Pasture renovation was commenced to improve soil fertility and change species mixtures to suit various soil types. Soil analysis formed a critical part of this program as trace element deficiencies restrict livestock performance in this area. All our fertiliser inputs are based on soil tests. Aspects of pasture management throughout the season are discussed including block grazing, hay-making, irrigation, weed problems, and attacks by grubs. Dung beetles have proved beneficial to pasture production, and worms will be introduced in the near future.

Pastures and crops are integrated into our farm operation. Initially oil poppies, canning peas, turnips and rape were the main cash and fodder crops but seed mustard, seed cabbages, esk oats and concord ryegrass were sown last year.
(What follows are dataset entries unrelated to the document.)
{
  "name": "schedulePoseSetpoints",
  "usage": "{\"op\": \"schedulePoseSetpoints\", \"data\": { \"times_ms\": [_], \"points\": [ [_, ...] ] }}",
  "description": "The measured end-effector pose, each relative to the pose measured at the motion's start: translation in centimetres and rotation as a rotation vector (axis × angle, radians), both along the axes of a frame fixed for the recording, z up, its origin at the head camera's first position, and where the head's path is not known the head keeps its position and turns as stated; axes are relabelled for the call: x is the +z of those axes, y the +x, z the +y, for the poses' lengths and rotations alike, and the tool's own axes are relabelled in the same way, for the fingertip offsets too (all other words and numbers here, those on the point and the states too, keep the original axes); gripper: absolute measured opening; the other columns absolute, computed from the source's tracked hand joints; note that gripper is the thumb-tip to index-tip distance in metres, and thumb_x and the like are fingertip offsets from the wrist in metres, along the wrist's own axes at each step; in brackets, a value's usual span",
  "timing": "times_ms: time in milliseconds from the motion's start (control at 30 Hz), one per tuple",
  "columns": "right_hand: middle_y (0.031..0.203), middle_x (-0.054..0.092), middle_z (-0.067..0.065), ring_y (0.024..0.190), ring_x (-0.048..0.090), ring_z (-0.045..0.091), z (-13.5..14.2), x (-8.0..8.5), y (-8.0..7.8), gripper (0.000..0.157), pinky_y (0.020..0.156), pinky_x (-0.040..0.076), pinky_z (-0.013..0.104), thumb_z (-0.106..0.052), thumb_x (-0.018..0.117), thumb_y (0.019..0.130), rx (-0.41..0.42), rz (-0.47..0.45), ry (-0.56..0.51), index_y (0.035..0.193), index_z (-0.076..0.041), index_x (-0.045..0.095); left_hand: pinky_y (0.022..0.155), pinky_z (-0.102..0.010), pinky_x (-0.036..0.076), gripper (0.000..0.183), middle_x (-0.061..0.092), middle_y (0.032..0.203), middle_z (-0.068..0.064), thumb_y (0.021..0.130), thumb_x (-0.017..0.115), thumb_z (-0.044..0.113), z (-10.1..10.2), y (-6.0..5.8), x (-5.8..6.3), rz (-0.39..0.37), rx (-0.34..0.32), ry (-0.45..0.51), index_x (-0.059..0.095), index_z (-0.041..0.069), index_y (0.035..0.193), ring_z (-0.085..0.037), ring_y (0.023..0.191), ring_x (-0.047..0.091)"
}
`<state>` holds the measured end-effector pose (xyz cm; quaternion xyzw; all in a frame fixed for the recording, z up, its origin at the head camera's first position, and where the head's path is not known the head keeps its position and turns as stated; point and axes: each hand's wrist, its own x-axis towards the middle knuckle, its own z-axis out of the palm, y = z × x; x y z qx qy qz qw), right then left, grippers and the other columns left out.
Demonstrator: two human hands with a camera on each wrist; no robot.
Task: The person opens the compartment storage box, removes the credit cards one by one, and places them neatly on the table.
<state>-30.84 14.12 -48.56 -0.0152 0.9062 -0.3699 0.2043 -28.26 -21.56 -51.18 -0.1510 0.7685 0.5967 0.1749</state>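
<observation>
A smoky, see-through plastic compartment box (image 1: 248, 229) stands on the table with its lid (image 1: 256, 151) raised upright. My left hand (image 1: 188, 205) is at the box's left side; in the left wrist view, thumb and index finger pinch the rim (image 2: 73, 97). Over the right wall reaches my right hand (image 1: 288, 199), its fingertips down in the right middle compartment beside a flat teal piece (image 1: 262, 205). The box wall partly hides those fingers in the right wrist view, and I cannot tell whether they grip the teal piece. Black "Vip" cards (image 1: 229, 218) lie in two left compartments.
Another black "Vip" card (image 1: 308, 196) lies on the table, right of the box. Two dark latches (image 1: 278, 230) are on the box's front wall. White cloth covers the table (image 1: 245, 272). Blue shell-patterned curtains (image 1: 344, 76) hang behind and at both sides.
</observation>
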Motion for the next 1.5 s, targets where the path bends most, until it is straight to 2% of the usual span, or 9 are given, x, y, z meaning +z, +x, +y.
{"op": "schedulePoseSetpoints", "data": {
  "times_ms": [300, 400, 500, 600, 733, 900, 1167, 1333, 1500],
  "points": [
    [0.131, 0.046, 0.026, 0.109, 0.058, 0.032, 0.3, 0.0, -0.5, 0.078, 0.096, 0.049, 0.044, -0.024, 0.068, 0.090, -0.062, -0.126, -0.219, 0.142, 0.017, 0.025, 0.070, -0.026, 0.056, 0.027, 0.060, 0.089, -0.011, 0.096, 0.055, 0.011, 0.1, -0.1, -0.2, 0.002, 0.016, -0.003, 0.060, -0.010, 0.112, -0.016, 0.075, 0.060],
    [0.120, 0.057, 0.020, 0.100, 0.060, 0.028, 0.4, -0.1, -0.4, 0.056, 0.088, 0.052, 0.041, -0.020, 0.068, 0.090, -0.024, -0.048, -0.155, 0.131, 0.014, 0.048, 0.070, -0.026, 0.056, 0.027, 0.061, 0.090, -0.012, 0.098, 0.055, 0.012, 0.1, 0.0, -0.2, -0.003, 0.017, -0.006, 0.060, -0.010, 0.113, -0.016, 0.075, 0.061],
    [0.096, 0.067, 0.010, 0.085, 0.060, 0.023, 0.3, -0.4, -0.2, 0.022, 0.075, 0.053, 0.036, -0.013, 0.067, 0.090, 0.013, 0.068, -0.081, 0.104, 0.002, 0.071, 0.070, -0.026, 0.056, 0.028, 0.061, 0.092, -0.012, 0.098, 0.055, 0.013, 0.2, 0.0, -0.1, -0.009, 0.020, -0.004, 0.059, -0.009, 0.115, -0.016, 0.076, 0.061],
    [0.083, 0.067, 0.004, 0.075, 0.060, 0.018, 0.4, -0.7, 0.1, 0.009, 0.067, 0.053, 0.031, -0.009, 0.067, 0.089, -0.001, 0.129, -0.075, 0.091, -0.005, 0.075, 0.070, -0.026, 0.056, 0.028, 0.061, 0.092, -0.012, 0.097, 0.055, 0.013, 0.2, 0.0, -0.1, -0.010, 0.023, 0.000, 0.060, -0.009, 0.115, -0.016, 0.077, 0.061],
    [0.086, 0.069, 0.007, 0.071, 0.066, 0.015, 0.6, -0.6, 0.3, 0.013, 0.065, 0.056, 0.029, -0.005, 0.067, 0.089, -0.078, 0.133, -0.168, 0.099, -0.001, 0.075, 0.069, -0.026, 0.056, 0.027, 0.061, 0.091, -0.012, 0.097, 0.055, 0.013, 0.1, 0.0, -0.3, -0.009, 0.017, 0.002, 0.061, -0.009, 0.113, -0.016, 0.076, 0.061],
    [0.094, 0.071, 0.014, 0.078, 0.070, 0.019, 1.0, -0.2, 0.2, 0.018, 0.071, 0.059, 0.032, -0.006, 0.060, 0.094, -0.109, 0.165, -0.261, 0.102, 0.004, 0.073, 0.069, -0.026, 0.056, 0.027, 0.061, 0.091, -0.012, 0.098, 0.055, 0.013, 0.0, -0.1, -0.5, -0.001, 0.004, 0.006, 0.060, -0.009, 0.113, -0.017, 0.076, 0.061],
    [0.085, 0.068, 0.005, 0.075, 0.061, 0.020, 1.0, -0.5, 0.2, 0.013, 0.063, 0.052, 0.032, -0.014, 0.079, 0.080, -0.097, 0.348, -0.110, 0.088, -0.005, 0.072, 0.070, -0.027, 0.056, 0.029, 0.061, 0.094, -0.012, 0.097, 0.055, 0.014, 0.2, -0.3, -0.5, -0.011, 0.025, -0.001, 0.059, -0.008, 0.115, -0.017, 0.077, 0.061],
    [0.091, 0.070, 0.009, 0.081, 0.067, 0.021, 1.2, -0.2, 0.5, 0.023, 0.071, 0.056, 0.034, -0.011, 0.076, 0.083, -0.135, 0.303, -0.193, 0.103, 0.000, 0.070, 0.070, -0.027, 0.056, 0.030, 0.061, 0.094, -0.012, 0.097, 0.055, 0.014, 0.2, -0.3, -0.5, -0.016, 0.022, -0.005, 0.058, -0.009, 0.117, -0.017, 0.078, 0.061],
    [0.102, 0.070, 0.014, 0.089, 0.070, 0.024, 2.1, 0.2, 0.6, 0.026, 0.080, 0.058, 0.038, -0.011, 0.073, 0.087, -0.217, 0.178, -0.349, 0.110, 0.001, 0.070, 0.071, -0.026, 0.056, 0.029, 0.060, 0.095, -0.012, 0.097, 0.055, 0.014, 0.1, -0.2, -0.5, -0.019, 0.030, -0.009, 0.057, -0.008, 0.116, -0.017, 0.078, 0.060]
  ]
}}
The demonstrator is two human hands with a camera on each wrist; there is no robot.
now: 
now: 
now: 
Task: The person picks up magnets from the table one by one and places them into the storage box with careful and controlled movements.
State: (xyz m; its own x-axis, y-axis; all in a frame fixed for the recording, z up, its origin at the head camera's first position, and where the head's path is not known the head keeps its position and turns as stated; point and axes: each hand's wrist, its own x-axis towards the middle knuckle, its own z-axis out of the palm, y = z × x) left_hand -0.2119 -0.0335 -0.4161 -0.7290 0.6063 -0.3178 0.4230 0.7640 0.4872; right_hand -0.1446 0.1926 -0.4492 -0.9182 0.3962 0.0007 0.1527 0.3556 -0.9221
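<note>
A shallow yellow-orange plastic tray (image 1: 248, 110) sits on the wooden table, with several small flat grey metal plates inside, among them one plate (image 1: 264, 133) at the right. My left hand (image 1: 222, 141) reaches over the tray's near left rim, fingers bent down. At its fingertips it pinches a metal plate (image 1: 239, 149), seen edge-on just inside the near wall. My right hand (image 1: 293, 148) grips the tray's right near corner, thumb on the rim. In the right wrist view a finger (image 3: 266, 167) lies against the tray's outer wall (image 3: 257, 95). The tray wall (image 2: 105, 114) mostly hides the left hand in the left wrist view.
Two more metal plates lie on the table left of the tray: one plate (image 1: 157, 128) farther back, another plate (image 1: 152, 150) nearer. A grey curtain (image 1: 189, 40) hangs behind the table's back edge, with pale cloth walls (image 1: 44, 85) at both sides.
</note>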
Livestock activities integrate wool sheep and cattle fattening enterprises. Changes in stocking rates for 1980 and 1991 are compared. Replacement ewes and wethers (Merino breed) are bred on the property but cattle are purchased as required. Block grazing of sheep and cattle form an integral part of our management plan. Mechanics of the system are outlined including: length of paddock rotation, day by day running; and strategies during the winter period. The benefits of block grazing include: enhanced soil fertility; reduced herbicide use due to less thistle invasion; reduced drenching program; and supplementary feeding strategies are discussed.

Current economic circumstances have caused us to change our farm management plan: cash cropping was expanded after several years break; sheep culling and footrot strategies have been revised; and cattle fattening increased at the expense of sheep numbers due to reduced wool income.

Higher producing and more grub resistant pasture varieties (e.g. cocksfoot compared to rye grasses etc.) are viewed as high priority research areas. strategies to improve and manage soil structure to sustain crop yields are also required.